Even worse, is the sticker shock whenever you cash out at Costco. Today, I had 12 items in my cart which came to $171. Somehow, when looking at said contents, the total didn’t make sense. How could this be? I noticed one of the coupons didn’t take, so I headed to customer service to straighten it out and it turned out to be another trick advertising ploy. They have a habit of doing that, lumping baby wipes in with diapers to get a discount, so too their razors with shaving gel. It’s evil and designed to get you to spend $40 when you could spend $12 on some new blades and call it a day. Yes, I am talking about you, Venus Embrace. So I returned it, I won’t be talked into this bulk shaving gel, not when I just bought 14 bars of Dove. You choose your battles at Costco.

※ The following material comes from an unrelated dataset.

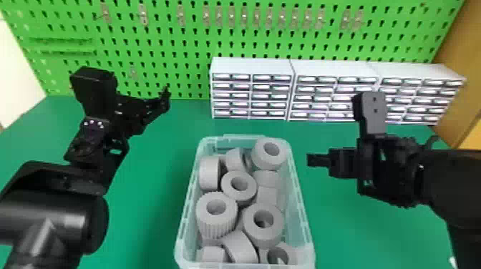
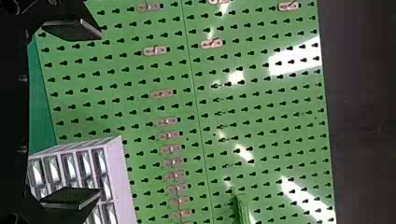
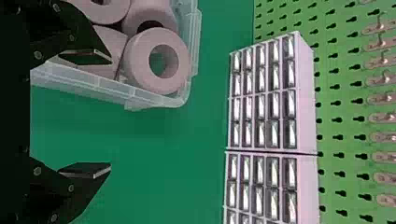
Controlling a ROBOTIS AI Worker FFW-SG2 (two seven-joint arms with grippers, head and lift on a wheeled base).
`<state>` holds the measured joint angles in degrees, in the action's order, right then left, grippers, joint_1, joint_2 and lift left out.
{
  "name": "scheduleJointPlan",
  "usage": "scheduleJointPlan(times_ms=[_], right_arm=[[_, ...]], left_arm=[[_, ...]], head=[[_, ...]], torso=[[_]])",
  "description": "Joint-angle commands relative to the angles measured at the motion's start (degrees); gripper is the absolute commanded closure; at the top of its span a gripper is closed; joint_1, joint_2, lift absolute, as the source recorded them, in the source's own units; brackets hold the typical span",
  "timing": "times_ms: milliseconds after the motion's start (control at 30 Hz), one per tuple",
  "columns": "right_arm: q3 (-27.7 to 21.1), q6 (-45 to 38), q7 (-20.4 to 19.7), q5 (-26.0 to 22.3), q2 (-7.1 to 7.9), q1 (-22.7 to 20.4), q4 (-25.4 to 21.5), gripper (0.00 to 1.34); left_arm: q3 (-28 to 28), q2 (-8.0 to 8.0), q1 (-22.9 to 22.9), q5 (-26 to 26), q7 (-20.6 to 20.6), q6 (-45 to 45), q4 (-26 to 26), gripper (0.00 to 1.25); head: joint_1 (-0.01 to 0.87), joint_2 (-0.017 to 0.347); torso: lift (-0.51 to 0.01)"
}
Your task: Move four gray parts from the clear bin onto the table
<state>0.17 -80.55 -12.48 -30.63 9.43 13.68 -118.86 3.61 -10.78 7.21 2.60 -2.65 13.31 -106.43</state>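
The gray parts lay piled in the clear bin (image 1: 302, 211), which stood on the bench (image 1: 154, 200) with its long sides running toward the back edge. The right gripper (image 1: 310, 160) was just beyond the bin's right side, fingers spread wide and holding nothing. The left gripper (image 2: 99, 113) stood toward the bench's far left corner, likewise wide open and unladen.

The step in hand was judged to be lining up a pick by the right arm. The ring in the bin's far right corner (image 1: 264, 162) appeared a sound first choice, lying high and against the rim. Good practice required lifting the gripper above that rim, centring it over the ring and descending with the fingers on opposite outer faces. A finger on the wall side risked catching the rim; turning the wrist to straddle the free faces was advised. A straight lift was needed before travel, then a low release between the bin and the bench's right edge.
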Motion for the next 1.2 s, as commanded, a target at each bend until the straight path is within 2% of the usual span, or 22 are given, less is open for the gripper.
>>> scheduleJointPlan(times_ms=[0,333,1167], right_arm=[[0.4,-0.3,0.0,-2.5,0.23,1.1,3.1,0.45],[2.6,-0.1,0.0,-1.7,0.41,4.1,5.6,0.45],[2.1,0.0,0.0,-2.3,0.15,3.5,5.6,0.45]], left_arm=[[0.0,0.06,0.0,0.0,0.0,0.1,0.0,0.11],[-0.1,0.06,0.0,0.0,-0.1,0.2,0.1,0.11],[0.0,0.06,-0.1,0.2,0.0,0.3,0.1,0.11]], head=[[0.678,0.034],[0.678,0.034],[0.678,0.034]], torso=[[-0.05],[-0.05],[-0.05]])
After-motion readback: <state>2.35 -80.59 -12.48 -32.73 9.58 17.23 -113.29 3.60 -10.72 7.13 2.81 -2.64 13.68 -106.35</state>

For my parents, a trip to Costco is a delight, complete with footlong hotdogs and churros. It’s like an amusement park for the Seniors. They are the last generation to know the value of a dollar and how to save, so surely they are doing something right. I on the other hand, just bought 14 pork chops which will take me months to go through, unless everyone I know comes over for dinner. For me, a trip to Costco is like a glimpse into hell, and it sends me back to the neighborhood market every time. Maybe it’s because I don’t stop for the churro.